Craig stood in front of the faded hardwood door and hesitated.  He glanced left and right. A few cars drove by, but there were few people on the street. He was a little surprised. This was a popular residential area, and he expected commuters and children to be heading out to work and school. He turned his attention back to the door and knocked, hard. Ten seconds seemed to be a reasonable time to wait for a response, but at three he was pulling out a key, its once sharp teeth smoothed by many years of wearing holes in pocket linings—some of them his. He tried to remember the last time he’d used it. Six years ago? Seven?

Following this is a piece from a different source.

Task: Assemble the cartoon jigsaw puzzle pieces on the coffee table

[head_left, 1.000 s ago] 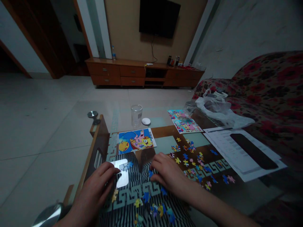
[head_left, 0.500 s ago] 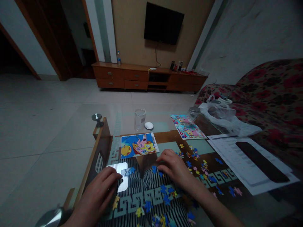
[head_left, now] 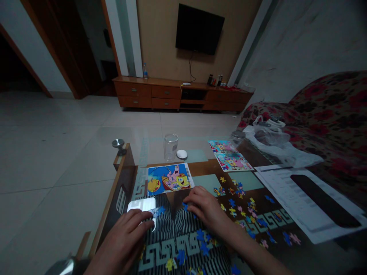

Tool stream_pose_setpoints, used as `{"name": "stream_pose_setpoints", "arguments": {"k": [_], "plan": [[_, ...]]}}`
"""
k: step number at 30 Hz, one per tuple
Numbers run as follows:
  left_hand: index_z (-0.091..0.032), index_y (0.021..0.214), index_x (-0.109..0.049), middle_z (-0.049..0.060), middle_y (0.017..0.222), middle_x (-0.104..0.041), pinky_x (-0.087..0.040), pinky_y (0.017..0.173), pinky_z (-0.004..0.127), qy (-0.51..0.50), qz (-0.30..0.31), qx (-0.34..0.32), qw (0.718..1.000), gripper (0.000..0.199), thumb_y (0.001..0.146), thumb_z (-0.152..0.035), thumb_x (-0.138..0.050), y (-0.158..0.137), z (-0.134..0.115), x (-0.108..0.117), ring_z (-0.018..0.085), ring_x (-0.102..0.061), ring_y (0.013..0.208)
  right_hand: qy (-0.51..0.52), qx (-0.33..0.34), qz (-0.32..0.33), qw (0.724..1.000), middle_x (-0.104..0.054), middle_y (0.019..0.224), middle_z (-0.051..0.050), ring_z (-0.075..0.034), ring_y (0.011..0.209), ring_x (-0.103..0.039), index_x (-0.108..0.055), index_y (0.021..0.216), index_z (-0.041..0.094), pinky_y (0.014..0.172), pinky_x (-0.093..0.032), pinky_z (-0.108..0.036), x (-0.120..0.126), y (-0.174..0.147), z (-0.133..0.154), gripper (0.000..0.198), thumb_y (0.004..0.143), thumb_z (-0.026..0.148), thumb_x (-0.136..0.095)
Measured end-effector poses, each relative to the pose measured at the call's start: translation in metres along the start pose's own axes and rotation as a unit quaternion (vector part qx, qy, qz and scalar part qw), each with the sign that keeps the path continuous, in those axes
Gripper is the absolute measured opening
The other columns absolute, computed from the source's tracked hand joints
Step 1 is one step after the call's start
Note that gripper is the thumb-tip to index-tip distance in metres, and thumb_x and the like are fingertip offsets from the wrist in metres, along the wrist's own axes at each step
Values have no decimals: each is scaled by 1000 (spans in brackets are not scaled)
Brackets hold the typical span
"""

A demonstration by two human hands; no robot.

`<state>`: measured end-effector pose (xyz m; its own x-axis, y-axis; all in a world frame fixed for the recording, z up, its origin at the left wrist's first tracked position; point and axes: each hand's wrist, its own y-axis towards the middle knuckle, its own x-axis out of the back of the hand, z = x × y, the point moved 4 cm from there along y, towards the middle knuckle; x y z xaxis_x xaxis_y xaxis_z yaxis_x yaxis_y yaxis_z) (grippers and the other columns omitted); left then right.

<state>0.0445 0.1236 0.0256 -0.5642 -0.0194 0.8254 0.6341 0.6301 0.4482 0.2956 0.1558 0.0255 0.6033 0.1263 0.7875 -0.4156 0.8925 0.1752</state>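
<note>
My right hand (head_left: pixel 205 206) is closed, its fingertips pinching a blue jigsaw piece (head_left: pixel 185 206) just above or at the glass tabletop. To its left, my left hand (head_left: pixel 127 231) lies with fingers stretched out, the tips beside a few blue jigsaw pieces (head_left: pixel 160 211) that look joined. Past both hands sits a cartoon picture card (head_left: pixel 171 177) with a blue background. Several loose blue pieces (head_left: pixel 203 242) are scattered below my right hand, and a yellow piece (head_left: pixel 171 264) lies nearer to me. More mixed pieces (head_left: pixel 249 208) spread out to the right of my right forearm.
A clear jar (head_left: pixel 171 147) stands beyond the card, with a white lid (head_left: pixel 181 154) next to it. Two more picture cards (head_left: pixel 233 162) lie right of centre. Papers (head_left: pixel 275 183) under a dark long object (head_left: pixel 323 200) and a plastic bag (head_left: pixel 278 143) occupy the right side.
My right hand has moved a little left with the blue piece, toward the joined pieces. My left hand has shifted slightly right and its fingers have straightened. The view has tilted slightly.
</note>
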Motion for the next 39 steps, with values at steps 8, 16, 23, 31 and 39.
{"name": "stream_pose_setpoints", "arguments": {"k": [8, 16, 23, 31, 39], "plan": [[-29, 124, -55, 3, 131, -59, -56, 85, 37, 44, 41, 8, 998, 38, 90, -15, -44, -13, 9, -16, 23, -54, 114, 21, -7, -33, 999, -63, 91, -4, -20, 90, -55, -66, 96, 21, 78, -47, -36, 5, -3, 1, 22, 83, 3, -64], [-30, 124, -54, 2, 130, -61, -56, 86, 37, 19, 71, 17, 997, 40, 87, -14, -49, -11, 9, -15, 23, -56, 113, 9, -22, -17, 1000, -62, 91, -3, -21, 91, -56, -67, 95, 22, 77, -46, -36, -3, -4, 4, 25, 79, 3, -68], [-28, 125, -52, 3, 129, -61, -56, 86, 41, 21, 73, 8, 997, 42, 87, -12, -46, -12, 9, -17, 24, -56, 113, 14, -27, -27, 999, -62, 90, -4, -21, 90, -56, -67, 93, 20, 77, -46, -36, -4, -3, 2, 23, 80, 1, -65], [-27, 122, -54, 4, 128, -61, -57, 85, 39, 29, 51, -16, 998, 38, 88, -14, -43, -11, 10, -18, 23, -58, 112, 20, -29, -23, 999, -61, 90, -3, -20, 89, -55, -67, 92, 22, 76, -46, -35, -4, -4, 0, 26, 81, 0, -61], [-27, 119, -56, 4, 128, -62, -55, 88, 40, 12, 54, 1, 998, 36, 89, -13, -44, -10, 11, -18, 23, -58, 112, 8, -34, -24, 999, -62, 90, -3, -20, 89, -56, -66, 92, 22, 77, -47, -36, -3, -3, 0, 26, 80, -1, -61]]}}
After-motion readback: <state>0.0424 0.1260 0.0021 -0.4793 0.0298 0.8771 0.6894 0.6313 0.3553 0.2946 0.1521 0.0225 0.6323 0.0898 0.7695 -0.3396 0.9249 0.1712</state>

Craig pushed the key into the lock, the clicking of tumblers drowned out by the noisy squawk of Brighton’s seagulls. He glanced up and smiled. Those damn birds had probably started their morning racket with the rise of the sun, two hours earlier. The wooden door, swollen from years of neglect, squawked louder as he pushed it inwards. He hadn’t taken a step when the salt-fresh sea air was replaced by the unmistakeable stench of death. His stomach spasmed. He turned and threw-up the roadside breakfast-in-a-bun he’d eaten less than fifteen minutes earlier. His first thought was borne of pure shock, and he knew he’d forever associate it with this moment. That shit didn’t actually taste any worse the second time round.

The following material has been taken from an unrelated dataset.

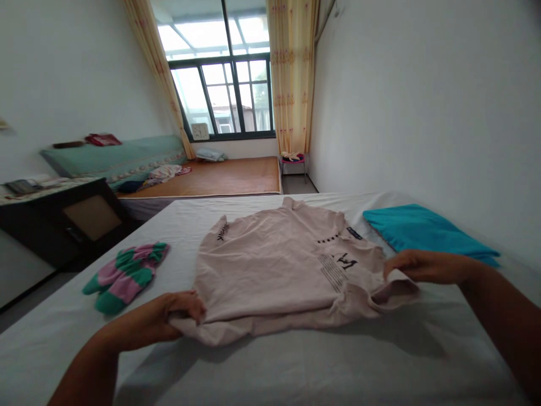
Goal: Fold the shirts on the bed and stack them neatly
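Observation:
A pale pink T-shirt (262, 259) with black print lies spread sideways over the white-sheeted bed, its collar toward the right. My left hand (180, 316) pinches the shirt's near left corner. At the right, my right hand (412, 266) grips the fabric near a sleeve. Between the two hands the near edge is lifted a little and hangs in loose folds, casting a shadow on the white sheet (313, 372). Part of the fingers of both hands is hidden by the cloth.
Pink and green striped socks (127, 276) lie left of the shirt. A folded blue cloth (426, 228) rests at the right, near the wall. Beyond stand another bed (236, 175), a dark cabinet (63, 225) and a small stool (293, 160) below the window.

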`<state>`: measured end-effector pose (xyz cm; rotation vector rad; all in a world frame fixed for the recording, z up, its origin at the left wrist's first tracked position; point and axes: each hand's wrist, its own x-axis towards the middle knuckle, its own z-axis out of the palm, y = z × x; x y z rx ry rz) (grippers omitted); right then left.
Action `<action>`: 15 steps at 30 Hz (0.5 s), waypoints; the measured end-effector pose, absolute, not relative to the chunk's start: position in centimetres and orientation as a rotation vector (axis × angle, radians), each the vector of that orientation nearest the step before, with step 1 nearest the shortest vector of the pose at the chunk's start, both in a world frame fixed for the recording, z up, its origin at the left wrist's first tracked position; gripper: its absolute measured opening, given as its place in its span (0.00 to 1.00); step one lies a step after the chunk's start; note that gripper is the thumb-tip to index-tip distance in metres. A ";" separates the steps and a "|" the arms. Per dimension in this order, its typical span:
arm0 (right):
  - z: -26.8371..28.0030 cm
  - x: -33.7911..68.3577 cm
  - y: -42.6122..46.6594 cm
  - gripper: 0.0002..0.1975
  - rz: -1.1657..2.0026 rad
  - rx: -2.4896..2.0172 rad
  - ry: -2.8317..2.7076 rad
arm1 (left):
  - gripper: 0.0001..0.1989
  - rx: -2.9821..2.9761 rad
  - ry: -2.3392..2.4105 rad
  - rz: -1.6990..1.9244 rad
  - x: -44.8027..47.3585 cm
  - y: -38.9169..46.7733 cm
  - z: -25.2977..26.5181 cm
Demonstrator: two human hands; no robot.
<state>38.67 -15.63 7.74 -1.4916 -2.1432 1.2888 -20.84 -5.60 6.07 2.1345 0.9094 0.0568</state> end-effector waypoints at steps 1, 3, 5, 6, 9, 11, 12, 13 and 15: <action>7.5 38.6 -14.6 0.23 1.267 -1.488 -2.084 | 0.13 2.085 0.964 0.098 -20.9 -5.2 6.0; 7.0 38.2 -12.1 0.23 1.167 -1.493 -1.998 | 0.14 1.971 1.091 0.269 -20.6 -3.9 5.7; 6.6 37.8 -9.2 0.23 0.993 -1.544 -1.939 | 0.17 1.845 1.238 0.549 -19.7 -2.1 5.3; 6.3 37.6 -7.7 0.23 0.865 -1.593 -1.908 | 0.20 1.773 1.320 0.701 -19.2 -1.2 5.0; 5.1 37.2 -4.1 0.20 0.332 -1.717 -1.791 | 0.30 1.512 1.472 1.058 -17.9 1.0 4.0; 4.0 37.3 -3.0 0.19 0.044 -1.767 -1.715 | 0.32 1.396 1.447 1.200 -18.0 1.5 3.3; 3.4 37.5 -3.0 0.18 -0.022 -1.804 -1.704 | 0.32 1.382 1.440 1.222 -18.3 1.5 3.0; 2.8 37.9 -3.2 0.17 -0.029 -1.853 -1.720 | 0.32 1.395 1.456 1.197 -18.9 1.3 2.7; 1.5 39.0 -4.3 0.18 0.061 -1.968 -1.753 | 0.36 1.489 1.521 1.026 -20.3 0.5 2.1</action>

Craig wiped his mouth on the back of his hand and turned back to the doorway. He breathed in through his nose, deeply. The smell wasn’t one he ever wanted to get used to, but this wasn’t the first time he’d smelled death. Those times were different, though. This time it was personal. This time he knew whose rotting corpse was waiting for him.

Craig pulled the sleeve of his jacket over his right hand and stepped over the threshold. He used his sleeved hand to push the door closed and stood for a moment, letting his eyes grow accustomed to the gloom of the familiar hallway. The two doors on his left were closed, as was the bathroom door at the top of the stairs ahead of him. Cheap curtains with no lining hung limply across the window to the right of the bathroom door, but did a poor job of keeping the morning light out.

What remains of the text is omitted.